Vaccine efficacy can be increased by arraying immunogens in multivalent form on virus-like nanoparticles to enhance B-cell activation. However, the effects of antigen copy number, spacing and affinity, as well as the dimensionality and rigidity of scaffold presentation on B-cell activation remain poorly understood. Here, we display the clinical vaccine immunogen eOD-GT8, an engineered outer domain of the HIV-1 glycoprotein-120, on DNA origami nanoparticles to systematically interrogate the impact of these nanoscale parameters on B-cell activation in vitro. We find that B-cell signalling is maximized by as few as five antigens maximally spaced on the surface of a 40-nm viral-like nanoparticle. Increasing antigen spacing up to ~25–30 nm monotonically increases B-cell receptor activation. Moreover, scaffold rigidity is essential for robust B-cell triggering. These results reveal molecular vaccine design principles that may be used to drive functional B-cell responses.
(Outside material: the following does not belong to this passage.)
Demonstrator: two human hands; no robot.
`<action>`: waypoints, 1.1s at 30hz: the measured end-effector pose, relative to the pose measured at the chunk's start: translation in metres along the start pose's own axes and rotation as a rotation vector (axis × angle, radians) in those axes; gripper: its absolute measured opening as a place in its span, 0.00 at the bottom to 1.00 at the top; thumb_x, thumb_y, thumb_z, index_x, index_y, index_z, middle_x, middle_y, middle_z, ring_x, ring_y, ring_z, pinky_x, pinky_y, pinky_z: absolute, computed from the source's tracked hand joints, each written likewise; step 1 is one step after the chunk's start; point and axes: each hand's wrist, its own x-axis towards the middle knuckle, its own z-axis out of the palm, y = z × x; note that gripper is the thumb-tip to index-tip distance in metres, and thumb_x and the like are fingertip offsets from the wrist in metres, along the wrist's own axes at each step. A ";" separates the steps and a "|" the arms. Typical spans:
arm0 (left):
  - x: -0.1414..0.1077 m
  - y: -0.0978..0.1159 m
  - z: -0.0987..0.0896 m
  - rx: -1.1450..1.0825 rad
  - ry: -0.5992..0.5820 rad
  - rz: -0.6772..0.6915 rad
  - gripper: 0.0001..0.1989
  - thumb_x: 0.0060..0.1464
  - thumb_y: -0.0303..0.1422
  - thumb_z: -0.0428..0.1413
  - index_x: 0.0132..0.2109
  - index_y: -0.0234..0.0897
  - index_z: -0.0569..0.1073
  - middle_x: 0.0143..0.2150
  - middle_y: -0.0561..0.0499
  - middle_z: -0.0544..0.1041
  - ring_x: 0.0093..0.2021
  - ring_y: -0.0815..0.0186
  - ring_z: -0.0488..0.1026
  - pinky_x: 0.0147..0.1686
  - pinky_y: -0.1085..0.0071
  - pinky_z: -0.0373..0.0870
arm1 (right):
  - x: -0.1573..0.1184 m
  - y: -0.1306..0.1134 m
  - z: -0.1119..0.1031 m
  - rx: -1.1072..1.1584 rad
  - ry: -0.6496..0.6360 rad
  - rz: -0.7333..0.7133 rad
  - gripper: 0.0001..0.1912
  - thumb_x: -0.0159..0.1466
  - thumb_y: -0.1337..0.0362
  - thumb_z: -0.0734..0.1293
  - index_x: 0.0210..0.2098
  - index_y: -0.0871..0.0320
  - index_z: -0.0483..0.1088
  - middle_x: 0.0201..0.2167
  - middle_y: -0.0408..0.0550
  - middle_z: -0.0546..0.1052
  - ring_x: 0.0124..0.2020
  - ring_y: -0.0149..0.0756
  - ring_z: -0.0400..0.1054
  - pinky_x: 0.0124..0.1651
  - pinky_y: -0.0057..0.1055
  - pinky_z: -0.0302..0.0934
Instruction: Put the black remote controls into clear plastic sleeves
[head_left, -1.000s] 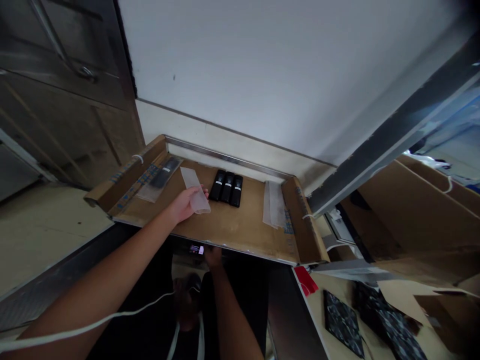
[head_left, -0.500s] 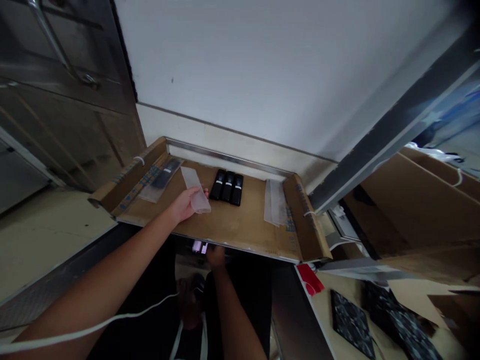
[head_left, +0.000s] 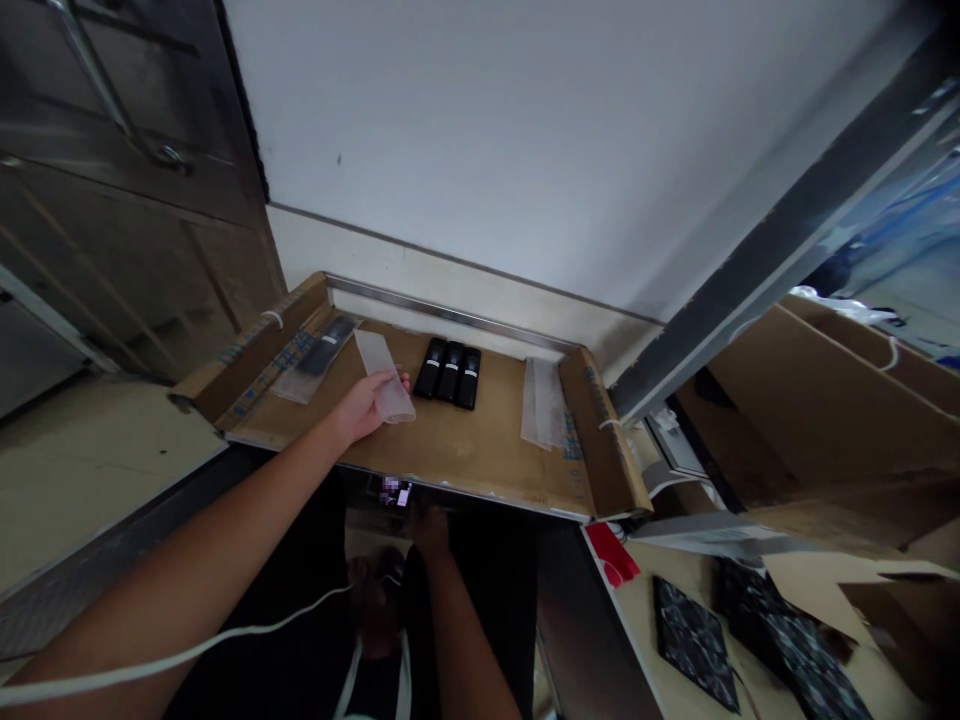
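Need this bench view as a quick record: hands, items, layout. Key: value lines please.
left_hand: left hand holding a translucent sleeve, over the tray
right_hand: right hand below the tray's near edge, beside a lit screen; grip unclear, too dark
surface: cardboard-lined tray, raised cardboard sides left and right
center: three black handheld devices, side by side, each with a white label
tray_left: black item in a clear sleeve
tray_right: overlapping translucent sleeves
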 end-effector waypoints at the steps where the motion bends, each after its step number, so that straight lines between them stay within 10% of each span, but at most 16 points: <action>1: 0.001 0.000 0.000 -0.002 0.005 -0.001 0.09 0.62 0.22 0.51 0.45 0.31 0.74 0.34 0.47 0.79 0.31 0.67 0.78 0.33 0.70 0.77 | -0.008 -0.005 -0.006 0.003 0.002 0.005 0.17 0.70 0.66 0.58 0.43 0.63 0.78 0.40 0.64 0.83 0.44 0.50 0.79 0.44 0.37 0.69; 4: 0.004 0.002 0.001 -0.011 0.015 0.001 0.09 0.62 0.22 0.50 0.45 0.30 0.75 0.33 0.47 0.79 0.31 0.67 0.78 0.34 0.71 0.78 | -0.044 -0.031 -0.039 0.181 -0.118 -0.103 0.15 0.71 0.62 0.60 0.45 0.58 0.77 0.41 0.56 0.83 0.44 0.43 0.78 0.43 0.32 0.68; 8: 0.006 0.002 0.003 -0.002 0.017 -0.004 0.09 0.62 0.22 0.50 0.43 0.29 0.74 0.33 0.45 0.79 0.31 0.67 0.78 0.35 0.71 0.78 | -0.073 -0.079 -0.131 0.574 -0.856 -0.306 0.23 0.64 0.47 0.68 0.50 0.56 0.74 0.30 0.45 0.81 0.22 0.34 0.72 0.27 0.29 0.65; 9: 0.006 0.002 0.003 0.000 0.020 -0.002 0.09 0.62 0.22 0.50 0.43 0.29 0.74 0.33 0.45 0.79 0.31 0.67 0.78 0.35 0.71 0.78 | -0.067 -0.090 -0.158 0.604 -0.772 -0.326 0.25 0.63 0.44 0.68 0.48 0.56 0.74 0.29 0.45 0.80 0.21 0.33 0.71 0.26 0.29 0.64; 12: 0.006 0.001 0.003 -0.001 0.015 0.005 0.08 0.61 0.22 0.50 0.43 0.30 0.74 0.33 0.45 0.80 0.32 0.66 0.78 0.35 0.71 0.78 | -0.020 -0.111 -0.219 0.451 0.149 -0.193 0.24 0.66 0.44 0.62 0.43 0.59 0.74 0.33 0.51 0.80 0.29 0.36 0.73 0.33 0.30 0.66; 14: 0.006 0.000 0.002 -0.003 0.004 0.003 0.08 0.61 0.22 0.51 0.42 0.30 0.74 0.33 0.46 0.79 0.32 0.66 0.78 0.36 0.71 0.78 | 0.020 -0.119 -0.236 0.177 0.410 0.006 0.26 0.65 0.46 0.65 0.48 0.63 0.73 0.45 0.62 0.79 0.45 0.47 0.75 0.45 0.38 0.68; 21: 0.008 0.000 0.001 -0.025 0.015 0.002 0.08 0.61 0.22 0.51 0.42 0.30 0.74 0.33 0.45 0.79 0.32 0.66 0.79 0.37 0.70 0.78 | 0.078 -0.128 -0.224 -0.082 0.404 0.197 0.32 0.60 0.47 0.68 0.51 0.70 0.74 0.51 0.77 0.75 0.54 0.64 0.72 0.51 0.51 0.67; 29: 0.007 0.000 -0.001 -0.029 0.000 0.001 0.08 0.61 0.23 0.50 0.42 0.30 0.75 0.33 0.45 0.79 0.33 0.65 0.79 0.38 0.69 0.78 | 0.073 -0.094 -0.230 0.040 0.469 0.109 0.23 0.57 0.48 0.70 0.39 0.63 0.77 0.42 0.67 0.81 0.44 0.53 0.77 0.40 0.38 0.68; 33: 0.004 0.000 -0.003 -0.040 -0.039 -0.008 0.07 0.62 0.23 0.50 0.41 0.32 0.73 0.35 0.45 0.80 0.36 0.62 0.80 0.43 0.57 0.80 | 0.054 -0.066 -0.229 0.507 0.395 -0.007 0.18 0.59 0.49 0.67 0.36 0.58 0.70 0.33 0.53 0.80 0.33 0.40 0.76 0.29 0.29 0.66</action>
通过在病毒样纳米颗粒上排列多价形式的免疫原以增强 B 细胞活化，可以提高疫苗效力。然而，抗原拷贝数、间距和亲和力以及支架呈递的维度和刚性对 B 细胞活化的影响仍然知之甚少。在这里，我们在 DNA 折纸纳米粒子上展示了临床疫苗免疫原 eOD-GT8，它是 HIV-1 糖蛋白-120 的工程外域，以系统地询问这些纳米级参数对体外 B 细胞活化的影响。我们发现，在 40 nm 病毒样纳米颗粒表面上最多间隔的五个抗原可以使 B 细胞信号最大化。将抗原间距增加到 ~25–30 nm 会单调增加 B 细胞受体的激活。而且，支架刚性对于强大的 B 细胞触发至关重要。这些结果揭示了可用于驱动功能性 B 细胞反应的分子疫苗设计原理。